Document Type : Research Paper
Scientific Services, Research & Development Division, Erf 3475, Stoffberg street, Brits, 0250
Water Pollution Monitoring and Remediation Initiatives Research Group, School of Chemical and Minerals Engineering, North-West University, Potchefstroom 2531, South Africa
Magalies Water, Scientific Services, Research & Development Division, Erf 3475, Stoffberg street,Brits, 0250
North-West University, South Africa
Herein, a pilot study on the removal of ammonia from surface water using the integration of struvite precipitation and breakpoint chlorination is reported. A two staged pilot plant with a capacity of 1000 litres (1 m3) per run (LPR) was utilised, of which, stage one comprised struvite precipitation and stage two comprised breakpoint chlorination. Optimum conditions (i.e., stage 1) for struvite precipitation were 110 mg/L of Mg and P dosage (concentration), 150 rpm of mixing speed, 60 minutes of contact time, and lastly, 120 minutes of sedimentation while optimum condition for the breakpoint chlorination (i.e., stage 2) were 30 minutes of mixing, and 8:1 Cl2-NH4+ weight ratio.
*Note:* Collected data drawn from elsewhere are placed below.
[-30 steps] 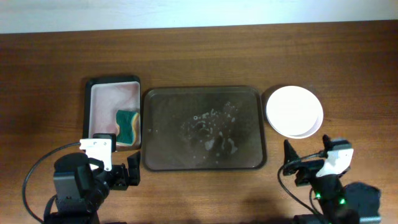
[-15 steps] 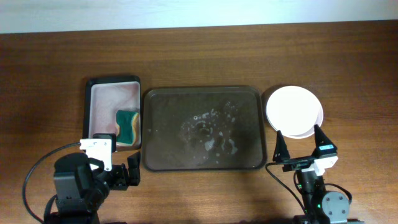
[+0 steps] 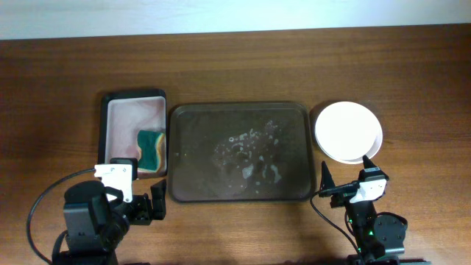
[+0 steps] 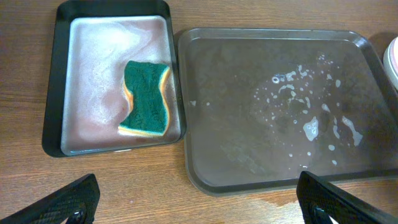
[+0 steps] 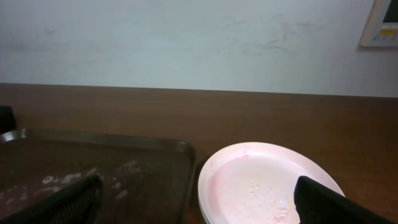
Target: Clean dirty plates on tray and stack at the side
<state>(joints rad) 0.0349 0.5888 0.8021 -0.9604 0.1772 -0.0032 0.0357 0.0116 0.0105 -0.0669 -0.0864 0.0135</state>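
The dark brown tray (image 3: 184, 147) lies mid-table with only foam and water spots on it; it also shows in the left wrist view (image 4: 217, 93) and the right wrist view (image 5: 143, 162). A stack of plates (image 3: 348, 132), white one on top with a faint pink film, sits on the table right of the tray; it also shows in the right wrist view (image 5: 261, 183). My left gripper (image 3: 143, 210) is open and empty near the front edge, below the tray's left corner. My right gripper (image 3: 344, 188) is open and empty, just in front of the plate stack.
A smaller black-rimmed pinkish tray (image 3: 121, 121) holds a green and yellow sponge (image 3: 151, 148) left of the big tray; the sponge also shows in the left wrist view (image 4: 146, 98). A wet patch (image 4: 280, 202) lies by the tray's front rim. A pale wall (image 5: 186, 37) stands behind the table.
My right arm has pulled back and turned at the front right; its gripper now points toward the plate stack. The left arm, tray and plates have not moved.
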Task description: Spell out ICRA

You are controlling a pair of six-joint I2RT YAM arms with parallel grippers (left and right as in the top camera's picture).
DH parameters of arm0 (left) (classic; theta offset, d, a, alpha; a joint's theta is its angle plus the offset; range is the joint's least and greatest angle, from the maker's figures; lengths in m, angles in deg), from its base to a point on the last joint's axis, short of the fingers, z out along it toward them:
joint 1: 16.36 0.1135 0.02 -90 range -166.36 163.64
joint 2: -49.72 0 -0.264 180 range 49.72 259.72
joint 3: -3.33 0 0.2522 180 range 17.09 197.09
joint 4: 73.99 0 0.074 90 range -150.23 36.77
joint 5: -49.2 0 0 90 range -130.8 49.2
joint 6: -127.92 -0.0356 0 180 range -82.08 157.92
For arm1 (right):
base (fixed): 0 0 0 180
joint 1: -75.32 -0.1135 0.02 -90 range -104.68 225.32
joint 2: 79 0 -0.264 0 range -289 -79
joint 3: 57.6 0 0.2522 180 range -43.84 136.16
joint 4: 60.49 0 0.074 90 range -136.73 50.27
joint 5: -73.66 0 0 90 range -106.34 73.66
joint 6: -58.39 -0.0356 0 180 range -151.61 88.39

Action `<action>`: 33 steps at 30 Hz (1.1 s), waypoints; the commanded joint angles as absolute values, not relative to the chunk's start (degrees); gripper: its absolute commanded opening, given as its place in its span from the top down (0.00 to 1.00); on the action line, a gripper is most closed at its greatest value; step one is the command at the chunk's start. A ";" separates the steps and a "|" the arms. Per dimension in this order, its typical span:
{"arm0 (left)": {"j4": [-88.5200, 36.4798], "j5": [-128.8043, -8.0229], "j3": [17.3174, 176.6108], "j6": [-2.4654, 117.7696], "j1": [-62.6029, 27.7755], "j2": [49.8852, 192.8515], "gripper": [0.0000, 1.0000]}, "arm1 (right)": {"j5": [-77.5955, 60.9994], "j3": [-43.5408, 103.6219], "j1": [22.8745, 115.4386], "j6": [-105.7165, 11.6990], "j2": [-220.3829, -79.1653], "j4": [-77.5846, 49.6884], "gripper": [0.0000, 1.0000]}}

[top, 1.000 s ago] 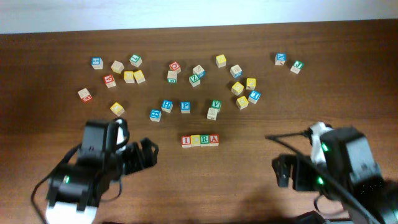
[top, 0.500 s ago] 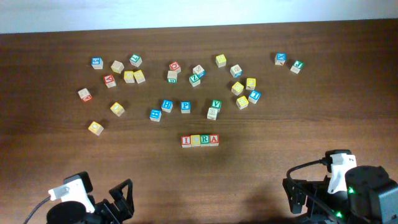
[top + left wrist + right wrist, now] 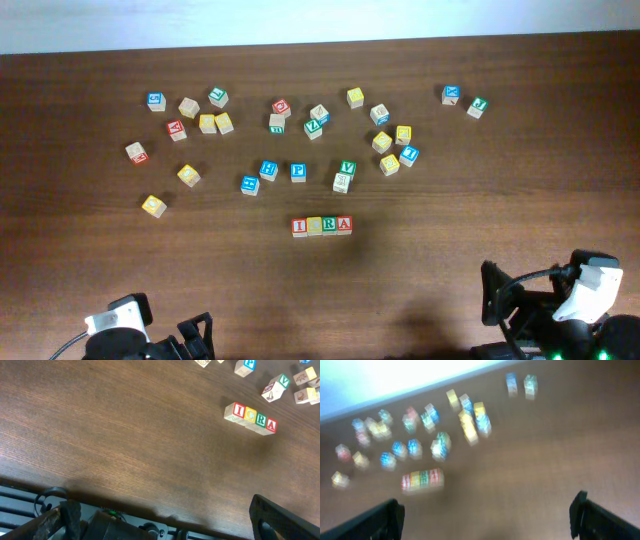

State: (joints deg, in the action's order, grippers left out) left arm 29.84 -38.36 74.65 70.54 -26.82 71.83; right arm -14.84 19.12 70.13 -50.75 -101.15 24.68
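Observation:
A row of letter blocks reading I, C, R, A (image 3: 321, 225) lies side by side at the middle of the table; it also shows in the left wrist view (image 3: 250, 418) and, blurred, in the right wrist view (image 3: 422, 480). My left gripper (image 3: 195, 335) is open and empty at the table's front left edge, far from the row. My right gripper (image 3: 500, 300) is open and empty at the front right edge. In the wrist views the fingers of the left gripper (image 3: 165, 522) and the right gripper (image 3: 487, 515) stand wide apart with nothing between them.
Many loose letter blocks are scattered across the far half of the table, from a blue one (image 3: 154, 100) at far left to a green one (image 3: 478, 106) at far right. A yellow block (image 3: 153, 205) lies alone at left.
Both arms have pulled back from the middle of the table to its front edge. The yellow block at left came into view as the left arm withdrew. The ICRA row has not moved.

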 commanded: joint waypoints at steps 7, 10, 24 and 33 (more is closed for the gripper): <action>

The synergistic effects of this hybrid system proved to be effective, with Stage 1 increasing the pH from 6.8 to 10.1, and a steep reduction in Mn (≥97.0%) and Fe (≥99.6%) concentrations and concomitantly deactivated E coli and TPC, i.e., ≥ 99% and ≥91%, respectively, while ammonia reduced from 5.4 mg/L to 2.7 mg/L-N (51.8 %). In Stage 2, i.e. breakpoint chlorination, ammonia was reduced from 2.7 mg/L to 0.02 mg/L-N whilst fully depleting residual microorganisms. Finally, the OPEX amounted to R4.85/kl ($0.31/m3), however, there is the potential of cost savings (≈53.2%) by replacing Kh2PO4 with waste phosphoric acid. Lastly, results from this techno-economic evaluation study showed great potential as compared to similar technologies hence making this approach a game-changer towards the prudent management of elevated levels of ammonia amongst other problematic contaminants.